It’s mid-May, a most wonderful time of year. Trout fishing is heating up, turkey hunting season is in full swing, wild apple/pear and plum trees are blossoming in abundance; and for those who …
It’s mid-May, a most wonderful time of year. Trout fishing is heating up, turkey hunting season is in full swing, wild apple/pear and plum trees are blossoming in abundance; and for those who love to forage, it’s time for dandelions (roots, leaves and flowers all edible ‘healthy’ foods) wild asparagus, wild leeks (ramps), watercress and fiddleheads to round out traditional Catskill fare.
For many years when out-of-town anglers would ask when the best time of year is to fish, especially those who must travel to our area and need to plan ahead, the response is always “the last two weeks of May, first two weeks of June.” River levels are fishable, water temperatures have reached that benchmark of 50 degrees Fahrenheit, and fly hatches are becoming more regular.

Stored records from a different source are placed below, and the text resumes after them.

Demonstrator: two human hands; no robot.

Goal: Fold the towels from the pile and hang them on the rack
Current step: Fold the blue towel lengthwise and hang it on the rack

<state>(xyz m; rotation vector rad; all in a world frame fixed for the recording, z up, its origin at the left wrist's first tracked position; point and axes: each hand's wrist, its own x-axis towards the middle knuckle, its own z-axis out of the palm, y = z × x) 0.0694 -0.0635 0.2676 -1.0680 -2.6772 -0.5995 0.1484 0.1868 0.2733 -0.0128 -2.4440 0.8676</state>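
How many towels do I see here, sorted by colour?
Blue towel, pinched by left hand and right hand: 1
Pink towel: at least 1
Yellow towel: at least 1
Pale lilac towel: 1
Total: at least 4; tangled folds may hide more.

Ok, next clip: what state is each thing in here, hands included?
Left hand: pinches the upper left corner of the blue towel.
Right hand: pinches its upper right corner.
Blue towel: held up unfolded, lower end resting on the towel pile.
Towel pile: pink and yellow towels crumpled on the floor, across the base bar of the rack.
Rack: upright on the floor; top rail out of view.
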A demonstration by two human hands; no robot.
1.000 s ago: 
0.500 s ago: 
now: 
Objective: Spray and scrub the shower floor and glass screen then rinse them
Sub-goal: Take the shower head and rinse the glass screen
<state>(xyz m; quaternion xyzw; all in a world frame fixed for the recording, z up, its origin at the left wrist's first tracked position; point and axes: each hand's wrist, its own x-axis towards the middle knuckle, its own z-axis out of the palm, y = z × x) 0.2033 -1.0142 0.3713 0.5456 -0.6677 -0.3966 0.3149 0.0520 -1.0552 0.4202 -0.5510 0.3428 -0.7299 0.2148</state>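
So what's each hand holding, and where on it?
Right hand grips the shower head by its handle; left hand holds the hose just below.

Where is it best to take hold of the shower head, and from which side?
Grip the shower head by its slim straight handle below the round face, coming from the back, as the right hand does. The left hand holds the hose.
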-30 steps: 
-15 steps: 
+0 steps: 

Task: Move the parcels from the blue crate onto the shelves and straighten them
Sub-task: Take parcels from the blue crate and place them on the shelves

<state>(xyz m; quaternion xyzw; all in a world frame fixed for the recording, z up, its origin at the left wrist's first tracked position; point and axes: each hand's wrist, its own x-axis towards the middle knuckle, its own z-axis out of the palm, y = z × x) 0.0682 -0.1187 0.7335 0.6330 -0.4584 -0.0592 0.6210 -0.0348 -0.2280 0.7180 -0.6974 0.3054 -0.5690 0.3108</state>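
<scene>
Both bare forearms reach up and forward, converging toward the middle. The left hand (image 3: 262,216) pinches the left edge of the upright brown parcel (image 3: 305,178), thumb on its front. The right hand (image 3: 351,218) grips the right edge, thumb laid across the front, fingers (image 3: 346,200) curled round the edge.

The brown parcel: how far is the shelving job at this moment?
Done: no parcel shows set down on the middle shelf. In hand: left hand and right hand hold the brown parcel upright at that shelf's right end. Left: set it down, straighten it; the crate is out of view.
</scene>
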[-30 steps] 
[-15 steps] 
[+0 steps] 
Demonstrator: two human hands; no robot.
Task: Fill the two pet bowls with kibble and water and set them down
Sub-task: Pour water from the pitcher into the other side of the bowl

Last week, there was a tremendous hatch on the Willowemoc between Livingston Manor and Roscoe. An acquaintance reported driving along Route 17 mid-week between 9:00 and 10:00 am and having her car ‘plastered’ with thousands of flies. When asked if she noticed any round green spots on her windshield, she confirmed that indeed she had. That important little observation identified the hatch as that of the Shad Fly.
The “Shad Fly” is so-called as it coincides with the annual run up the Delaware River of the American Shad which return to the river of their birth to spawn, usually in or around the second week of May. The timing also parallels the blooming of the Shadbush, in some areas called Serviceberry or Juneberry, whose delicate clusters of white blossoms spring forth and brighten the countryside during early to mid-May.
The Shad fly is a dark dun-colored caddis fly that sports a visible green egg sac. As with other caddis flies, it is moth-like in appearance, with fluttery wings that lie in a pup-tent shape over its back. The hatch tends to be extremely prolific, and for non-trout fishers, may be concerning when masses of the flies hover in the streets and sidewalks of our towns. However, as I assured my friend, they do not “bite” as they have no mouths – this stage in their lifecycle is solely for the purpose of reproduction and laying their eggs in the water, as evidenced by the egg sacs. Oftentimes the flies will mistake a roadway for a river or stream; thus, the reason for the swarms that appear over the highways and streets that are streamside.
Fishing conditions have been ideal, with water temperatures reaching 60 degrees Fahrenheit; water levels have been below the average flow all week, making many areas more easily accessible for trout fishers to enter the stream and wade. As of this writing on Sunday afternoon, thunderstorms are predicted to continue into early this week, which should provide a bit more volume to our streams.
Checking in with the DEC website, in Sullivan County, there will be additional stockings of brown trout in the Beaverkill during this third week of May, as well as in the upper Willowemoc. In Delaware County, additional stocking of brown trout during this third week of May will occur in the Beaverkill in the Town of Colchester, as well as in the West Branch of the Delaware River in several locations.
All bodes well for good fishing – be sure to get out and enjoy this beautiful time of year!